§ INFORMATION SHOWN
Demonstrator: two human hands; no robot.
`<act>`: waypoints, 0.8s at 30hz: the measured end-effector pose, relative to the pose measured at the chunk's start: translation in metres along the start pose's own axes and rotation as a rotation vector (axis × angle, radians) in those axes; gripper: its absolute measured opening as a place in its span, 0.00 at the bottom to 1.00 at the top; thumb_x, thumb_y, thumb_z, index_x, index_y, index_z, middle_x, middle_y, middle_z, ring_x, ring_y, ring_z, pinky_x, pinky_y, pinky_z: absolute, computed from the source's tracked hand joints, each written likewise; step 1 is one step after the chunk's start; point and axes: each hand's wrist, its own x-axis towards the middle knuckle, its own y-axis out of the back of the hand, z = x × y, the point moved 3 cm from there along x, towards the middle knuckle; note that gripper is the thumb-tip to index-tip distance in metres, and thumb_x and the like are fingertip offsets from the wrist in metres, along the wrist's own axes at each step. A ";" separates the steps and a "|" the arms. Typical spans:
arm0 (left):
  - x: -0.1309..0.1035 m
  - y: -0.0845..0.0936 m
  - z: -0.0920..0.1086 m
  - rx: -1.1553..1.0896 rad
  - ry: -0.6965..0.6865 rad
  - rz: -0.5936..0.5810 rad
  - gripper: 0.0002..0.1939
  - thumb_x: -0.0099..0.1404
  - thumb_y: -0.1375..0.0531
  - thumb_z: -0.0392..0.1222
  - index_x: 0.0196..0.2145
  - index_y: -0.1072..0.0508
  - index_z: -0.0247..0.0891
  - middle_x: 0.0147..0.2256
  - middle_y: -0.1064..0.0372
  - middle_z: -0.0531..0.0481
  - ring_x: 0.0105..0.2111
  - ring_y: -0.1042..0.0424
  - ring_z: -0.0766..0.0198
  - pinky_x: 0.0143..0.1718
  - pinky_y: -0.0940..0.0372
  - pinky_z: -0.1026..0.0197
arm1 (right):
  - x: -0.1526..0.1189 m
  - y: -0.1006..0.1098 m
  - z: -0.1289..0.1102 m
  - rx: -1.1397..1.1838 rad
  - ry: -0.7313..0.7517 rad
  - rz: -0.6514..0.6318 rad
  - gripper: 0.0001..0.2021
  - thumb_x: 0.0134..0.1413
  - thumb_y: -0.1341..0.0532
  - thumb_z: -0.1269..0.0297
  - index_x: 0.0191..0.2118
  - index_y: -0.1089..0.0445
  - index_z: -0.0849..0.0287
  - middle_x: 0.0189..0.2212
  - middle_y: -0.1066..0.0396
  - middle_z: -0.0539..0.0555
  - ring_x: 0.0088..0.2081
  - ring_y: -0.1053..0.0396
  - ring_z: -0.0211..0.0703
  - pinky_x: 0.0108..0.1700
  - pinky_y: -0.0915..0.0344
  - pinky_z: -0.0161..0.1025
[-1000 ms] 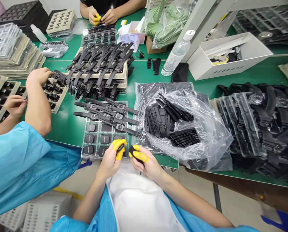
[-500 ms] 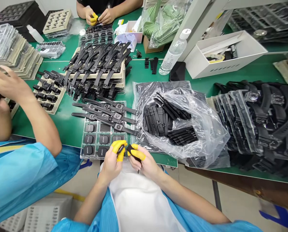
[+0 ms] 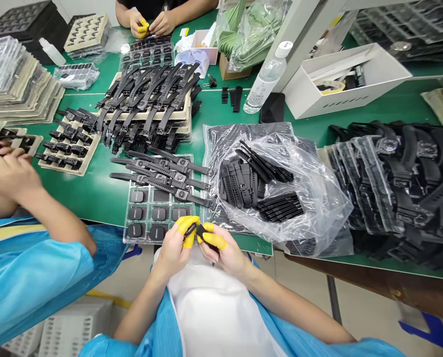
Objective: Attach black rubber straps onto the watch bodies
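Close to the table's front edge, my left hand is closed on a small black watch body. Just right of it, my right hand pinches a black strap, whose end meets the watch body. Yellow covers are on the fingertips of both hands. Behind my left hand lies a clear tray with square black watch bodies in its cells; several strapped watches lie across its back part. An open plastic bag with black straps is at the right.
Stacked trays of strapped watches stand behind. A water bottle, phone and white box are at the back right. More watches lie far right. A co-worker's hands are at the left; another person's hands are across the table.
My hands have come slightly closer together, with the watch body now against the strap end. The left co-worker's hands have moved down toward a tray.
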 end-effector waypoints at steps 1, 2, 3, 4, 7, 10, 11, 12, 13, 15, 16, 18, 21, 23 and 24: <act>0.001 -0.001 0.000 0.000 -0.002 -0.013 0.30 0.66 0.48 0.24 0.63 0.33 0.40 0.53 0.26 0.41 0.55 0.26 0.56 0.56 0.28 0.54 | -0.001 -0.001 0.000 -0.031 -0.004 -0.026 0.15 0.62 0.36 0.50 0.33 0.34 0.56 0.12 0.42 0.41 0.15 0.50 0.34 0.20 0.51 0.34; 0.001 -0.001 0.000 0.000 -0.006 -0.028 0.31 0.64 0.48 0.23 0.63 0.33 0.40 0.53 0.26 0.41 0.54 0.25 0.57 0.56 0.28 0.54 | -0.002 -0.001 0.000 -0.058 -0.012 -0.051 0.15 0.63 0.36 0.50 0.32 0.34 0.56 0.12 0.40 0.42 0.15 0.48 0.34 0.21 0.50 0.34; 0.002 -0.001 0.000 0.001 -0.010 -0.043 0.32 0.63 0.49 0.23 0.63 0.33 0.40 0.53 0.26 0.41 0.54 0.25 0.57 0.55 0.27 0.54 | -0.003 -0.001 0.001 -0.074 -0.021 -0.069 0.16 0.63 0.36 0.50 0.31 0.34 0.56 0.12 0.40 0.42 0.15 0.48 0.34 0.21 0.50 0.34; 0.002 -0.001 0.000 0.001 -0.012 -0.056 0.33 0.63 0.49 0.23 0.63 0.34 0.41 0.53 0.26 0.42 0.54 0.25 0.57 0.55 0.27 0.54 | -0.003 -0.001 0.001 -0.079 -0.027 -0.075 0.16 0.63 0.37 0.51 0.30 0.34 0.56 0.12 0.40 0.42 0.15 0.48 0.34 0.21 0.50 0.35; 0.002 -0.001 0.000 0.009 -0.016 -0.073 0.31 0.65 0.49 0.24 0.63 0.34 0.41 0.54 0.27 0.41 0.55 0.26 0.56 0.56 0.28 0.53 | -0.002 0.001 0.003 -0.057 -0.023 -0.047 0.15 0.63 0.37 0.52 0.30 0.34 0.56 0.12 0.41 0.41 0.15 0.49 0.34 0.20 0.51 0.34; 0.001 -0.002 0.000 0.022 -0.021 -0.051 0.30 0.66 0.49 0.25 0.63 0.34 0.41 0.54 0.27 0.41 0.55 0.26 0.56 0.56 0.28 0.53 | 0.000 0.000 0.003 -0.033 -0.004 -0.019 0.14 0.62 0.36 0.52 0.31 0.34 0.56 0.11 0.42 0.41 0.14 0.50 0.34 0.20 0.51 0.34; 0.000 -0.003 0.000 0.029 -0.021 -0.041 0.31 0.66 0.50 0.25 0.63 0.35 0.41 0.54 0.27 0.41 0.55 0.27 0.56 0.56 0.28 0.53 | 0.000 -0.001 0.002 -0.021 0.001 -0.014 0.14 0.62 0.36 0.52 0.32 0.34 0.56 0.11 0.42 0.40 0.14 0.50 0.33 0.19 0.51 0.34; 0.000 -0.005 0.000 0.036 -0.020 -0.033 0.31 0.65 0.50 0.24 0.64 0.35 0.41 0.54 0.28 0.41 0.55 0.27 0.56 0.56 0.28 0.53 | 0.000 -0.001 0.002 -0.007 0.004 -0.009 0.13 0.62 0.35 0.52 0.33 0.33 0.56 0.11 0.42 0.40 0.14 0.50 0.33 0.19 0.51 0.34; 0.000 -0.006 0.000 0.045 -0.019 -0.029 0.31 0.66 0.50 0.25 0.64 0.35 0.41 0.54 0.28 0.41 0.55 0.27 0.56 0.56 0.28 0.53 | 0.000 -0.002 0.001 0.010 0.004 -0.005 0.13 0.61 0.35 0.53 0.34 0.33 0.56 0.11 0.42 0.40 0.13 0.51 0.33 0.19 0.51 0.33; 0.000 -0.007 -0.001 0.072 -0.027 -0.028 0.30 0.67 0.49 0.26 0.65 0.36 0.41 0.54 0.28 0.41 0.55 0.27 0.55 0.56 0.29 0.53 | -0.001 -0.004 0.000 0.051 -0.006 -0.001 0.13 0.60 0.34 0.53 0.33 0.33 0.56 0.11 0.43 0.39 0.13 0.51 0.33 0.19 0.52 0.33; 0.000 -0.006 -0.001 0.085 -0.035 -0.031 0.29 0.69 0.49 0.27 0.65 0.36 0.41 0.54 0.29 0.40 0.55 0.28 0.55 0.56 0.29 0.52 | -0.001 -0.004 -0.001 0.071 -0.013 0.004 0.14 0.60 0.34 0.53 0.33 0.33 0.56 0.11 0.43 0.39 0.13 0.51 0.33 0.19 0.52 0.33; 0.001 -0.003 0.000 0.087 -0.045 -0.064 0.28 0.72 0.49 0.29 0.67 0.38 0.41 0.55 0.30 0.38 0.56 0.29 0.54 0.57 0.30 0.51 | -0.002 -0.004 -0.002 0.101 -0.028 0.021 0.14 0.59 0.33 0.52 0.31 0.34 0.56 0.11 0.44 0.39 0.13 0.52 0.33 0.18 0.51 0.33; 0.003 0.004 0.003 0.016 -0.042 -0.186 0.28 0.75 0.50 0.34 0.71 0.42 0.40 0.57 0.33 0.36 0.59 0.32 0.51 0.59 0.32 0.49 | -0.003 -0.003 -0.003 0.098 -0.046 0.042 0.15 0.58 0.33 0.52 0.31 0.33 0.56 0.10 0.45 0.39 0.13 0.54 0.32 0.18 0.52 0.33; 0.003 0.007 0.004 0.007 -0.041 -0.232 0.28 0.76 0.51 0.35 0.71 0.43 0.39 0.58 0.33 0.36 0.59 0.32 0.50 0.60 0.32 0.48 | -0.003 -0.003 -0.003 0.076 -0.061 0.047 0.15 0.58 0.33 0.51 0.32 0.33 0.56 0.10 0.46 0.39 0.13 0.55 0.32 0.18 0.52 0.33; 0.004 0.008 0.004 0.032 -0.048 -0.233 0.27 0.76 0.51 0.36 0.71 0.43 0.39 0.57 0.33 0.35 0.59 0.32 0.50 0.60 0.33 0.47 | -0.003 -0.002 -0.003 0.064 -0.068 0.055 0.16 0.58 0.32 0.51 0.31 0.34 0.56 0.10 0.46 0.38 0.13 0.55 0.32 0.18 0.53 0.33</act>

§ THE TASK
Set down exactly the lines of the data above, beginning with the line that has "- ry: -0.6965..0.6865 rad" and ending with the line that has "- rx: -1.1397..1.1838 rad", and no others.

§ THE ANSWER
  - ry: -0.6965..0.6865 rad
  - rz: -0.5936..0.5810 rad
  - gripper: 0.0002..0.1939
  - thumb_x: -0.0099..0.1404
  - thumb_y: -0.1375..0.0531
  - thumb_z: -0.0392..0.1222
  - index_x: 0.0196..0.2145
  - index_y: -0.1072..0.0508
  - index_z: -0.0247..0.0891
  - middle_x: 0.0147..0.2256
  - middle_y: -0.1064..0.0372
  - middle_z: -0.0531..0.0481
  - ring_x: 0.0105..0.2111
  - ring_y: -0.1042..0.0424
  - ring_z: -0.0766..0.0198
  - pinky_x: 0.0143..0.1718
  - pinky_y: -0.0940..0.0372
  - pinky_z: -0.1026..0.0197
arm1 (right):
  - x: -0.1526..0.1189 m
  - y: -0.1006..0.1098 m
  - z: -0.1289..0.1102 m
  - rx: -1.1397..1.1838 rad

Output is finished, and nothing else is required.